COMMENT PRÉVENIR AU MIEUX LES PROBLÈMES ANNONCÉS ?
Avec un groupe d’experts issus du monde médical, de la psychologie et de la thérapie, en s’appuyant sur les résultats des recherches les plus récentes, le BAO Group effectue depuis plusieurs mois un travail en profondeur – en parallèle avec un groupe de DRH d’entreprises – afin de rester connecté le plus possible à la réalité du terrain et d’identifier les meilleures pratiques permettant aux responsables d’entreprises d’aider leurs collaborateurs les plus fragilisés. Plusieurs moyens sont utilisés : coachings, psys du travail, assistance téléphonique, groupes de parole, formations, newsletters, e-learning, webinaires…

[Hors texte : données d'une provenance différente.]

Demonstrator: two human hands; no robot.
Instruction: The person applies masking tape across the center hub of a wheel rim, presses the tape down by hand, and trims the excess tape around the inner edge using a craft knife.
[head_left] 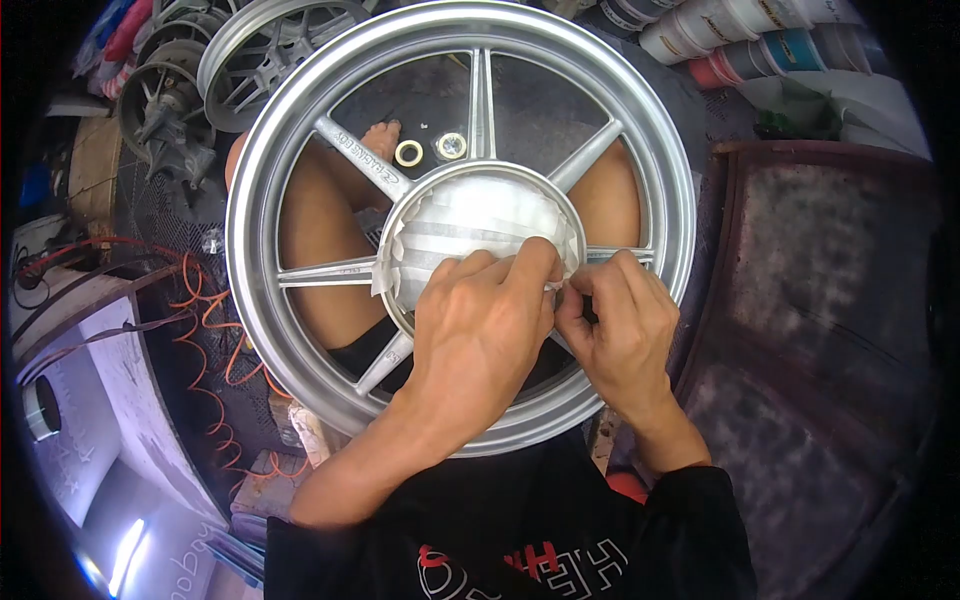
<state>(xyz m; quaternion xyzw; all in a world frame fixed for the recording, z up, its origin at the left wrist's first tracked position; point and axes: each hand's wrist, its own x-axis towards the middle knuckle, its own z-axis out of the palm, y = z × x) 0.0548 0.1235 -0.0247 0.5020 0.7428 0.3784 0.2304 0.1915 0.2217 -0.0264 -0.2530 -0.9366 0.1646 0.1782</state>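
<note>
A silver spoked motorcycle wheel rim point(262, 330) lies flat across my lap. Pale strips of masking tape point(470, 222) cover the round hub opening, and their ragged ends stick out past the hub ring point(396, 212) on the left. My left hand point(485, 325) rests over the lower part of the taped hub, its fingers closed at the tape's right edge. Beside it, my right hand point(628, 325) pinches at the same edge with thumb and forefinger. The fingertips of both hands nearly meet there; little of the tape between them shows.
Two tape rolls, a cream roll point(409, 153) and a whitish roll point(452, 146), lie on the floor beyond the hub. More wheels point(265, 70) stand at upper left. An orange coiled hose point(210, 390) runs at left. Stacked cups point(730, 35) and a dark reddish panel point(820, 300) are at right.
</note>
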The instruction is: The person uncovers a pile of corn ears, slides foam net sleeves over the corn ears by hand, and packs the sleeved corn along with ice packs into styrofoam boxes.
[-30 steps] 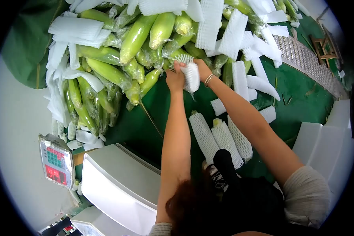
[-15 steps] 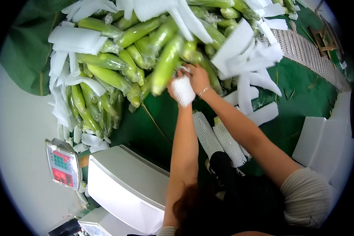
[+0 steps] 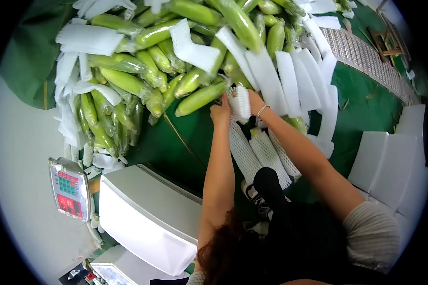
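Observation:
My left hand and my right hand are close together at the front of a heap of green corn cobs. Between them is a white foam net sleeve, bunched up, with the fingers of both hands closed around its sides. Just left of the sleeve, a plastic-wrapped corn cob lies almost level. Its right end reaches my left thumb and the sleeve's upper edge; whether it enters the sleeve, I cannot tell. Below my hands, several cobs in foam nets lie side by side near my shoe.
Flat white foam sleeves lie over the heap's right side, more on its left. A weighing scale with red digits stands lower left, beside a white foam box. More white boxes stand at right. A metal ramp is upper right.
My hands have moved slightly right with the foam sleeve. The cob beside them has swung from steep to nearly level. Loose foam sleeves on the heap have shifted and lie differently.

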A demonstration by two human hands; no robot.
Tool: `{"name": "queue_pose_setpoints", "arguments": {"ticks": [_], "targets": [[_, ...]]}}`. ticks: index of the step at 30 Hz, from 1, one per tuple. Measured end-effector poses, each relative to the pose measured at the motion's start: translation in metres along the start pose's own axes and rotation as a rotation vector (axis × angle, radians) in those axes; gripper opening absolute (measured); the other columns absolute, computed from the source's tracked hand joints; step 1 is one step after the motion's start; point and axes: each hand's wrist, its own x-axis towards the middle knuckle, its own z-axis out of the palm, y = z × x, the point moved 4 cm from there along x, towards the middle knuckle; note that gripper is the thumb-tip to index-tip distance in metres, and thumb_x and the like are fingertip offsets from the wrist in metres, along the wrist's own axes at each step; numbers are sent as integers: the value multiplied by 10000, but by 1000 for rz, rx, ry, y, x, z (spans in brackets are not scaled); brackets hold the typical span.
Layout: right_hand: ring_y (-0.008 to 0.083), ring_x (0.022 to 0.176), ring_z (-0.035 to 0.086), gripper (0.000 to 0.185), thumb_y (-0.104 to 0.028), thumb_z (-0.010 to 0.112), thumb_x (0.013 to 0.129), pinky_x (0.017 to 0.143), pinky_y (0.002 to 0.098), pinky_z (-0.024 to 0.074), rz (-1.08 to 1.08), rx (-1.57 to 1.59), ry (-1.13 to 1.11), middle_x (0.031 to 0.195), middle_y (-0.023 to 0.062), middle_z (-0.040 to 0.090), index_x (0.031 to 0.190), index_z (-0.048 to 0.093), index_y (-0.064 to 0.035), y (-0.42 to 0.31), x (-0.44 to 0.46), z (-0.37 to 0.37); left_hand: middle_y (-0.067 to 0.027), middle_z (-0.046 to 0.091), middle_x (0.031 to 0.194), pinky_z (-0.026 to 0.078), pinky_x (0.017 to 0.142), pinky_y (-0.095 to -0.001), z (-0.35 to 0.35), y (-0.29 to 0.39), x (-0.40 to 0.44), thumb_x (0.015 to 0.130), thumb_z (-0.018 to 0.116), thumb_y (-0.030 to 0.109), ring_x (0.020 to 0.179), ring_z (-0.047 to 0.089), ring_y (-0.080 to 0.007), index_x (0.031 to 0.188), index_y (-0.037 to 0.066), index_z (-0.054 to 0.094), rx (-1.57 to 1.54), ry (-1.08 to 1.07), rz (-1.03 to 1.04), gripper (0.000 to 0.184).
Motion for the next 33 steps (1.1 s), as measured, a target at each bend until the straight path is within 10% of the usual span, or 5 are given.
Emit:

Ces mesures ont démontré leur utilité, surtout lors du premier confinement. Toutes ou presque se faisaient à distance en utilisant des techniques jusque-là peu connues :
Zoom, Teams et consorts ont fait leur joyeuse entrée dans le monde du travail. Vive le télétravail. Vive la liberté ? Lors du second confinement, l’usage des moyens informatiques a connu une croissance généralisée. Les écrans sont devenus des médias incontournables pour ‘collaborer’. Puis, petit à petit, on a réalisé que ces écrans ne nourrissent pas nos besoins essentiels. Grand absent : le lien complet, authentique, multi-sensoriel en ce compris le corps.
LES ÉCRANS DU DIABLE ?
Clin d’œil : l’étymologie du mot ‘écran’ évoque les notions de clôture ou de grille. De l’écran à la prison il n’y aurait donc qu’un pas ? Alors, diaboliques les écrans ? En grec, « diabolos » signifie « qui divise, qui désunit, qui trompe ». À chacun de se faire son opinion.
Chez BAO Group, nous sommes aussi passés au virtuel… Mais nous restons néanmoins convaincus qu’il est urgent de recréer le lien primordial. Authentique. Depuis près de vingt ans nous pratiquons le coaching et les formations dans les organisations en privilégiant celui qui ne ment jamais : le corps. Contrairement au ‘mental’ qui ment monumentalement, comme le dit Jacques Prévert. Ce sont ces pratiques psychocorporelles que nous encourageons à introduire ou à renforcer au sein des entreprises car elles seules auront un impact suffisamment rapide pour maintenir la santé mentale en ces temps difficiles.
Citons ici quelques exemples de processus qui ont fait leurs preuves sur le terrain depuis bien longtemps et que la science (via certaines universités) commence à étudier, tant les résultats observés sont impressionnants : méditation, pleine conscience, contacts guidés avec la nature (arbres, animaux…), respiration, cohérence cardiaque, EMDR, EFT, transes cognitives (inspirées des rituels chamaniques), constellations familiales et systémiques…, et bien d’autres. Dans un cadre professionnel supervisé médicalement, ces approches se révèlent étonnamment efficaces et ce, dans un temps record. La médecine elle-même commence à s’y intéresser de près.
L’urgence du moment devrait nous inciter à les mettre en avant. Sans délai. Et avec tout le sérieux que nécessitent ces types d’accompagnement. Chez BAO Group, nous le faisons sous la supervision d’un comité médical et en bonne intelligence avec Cohezio, notre maison-mère (médecine du travail).
Je voudrais conclure en précisant un point essentiel de ma pensée : l’entreprise joue un rôle central pour contribuer au bien-être de son personnel. Mais ne nous y trompons pas : la responsabilité première en cette matière revient aux autorités. L’agitation compréhensible à laquelle elles se sont livrées jusqu’ici commence à apparaître disproportionnée et peu cohérente par rapport à la réalité observée avec un peu de recul. Sachons reconnaître nos erreurs, et corrigeons-les sans tarder. Car si la vaccination est – certains l’espèrent – une des composantes de la solution, je doute qu’elle vienne à bout du dérèglement psychosocial qui s’annonce.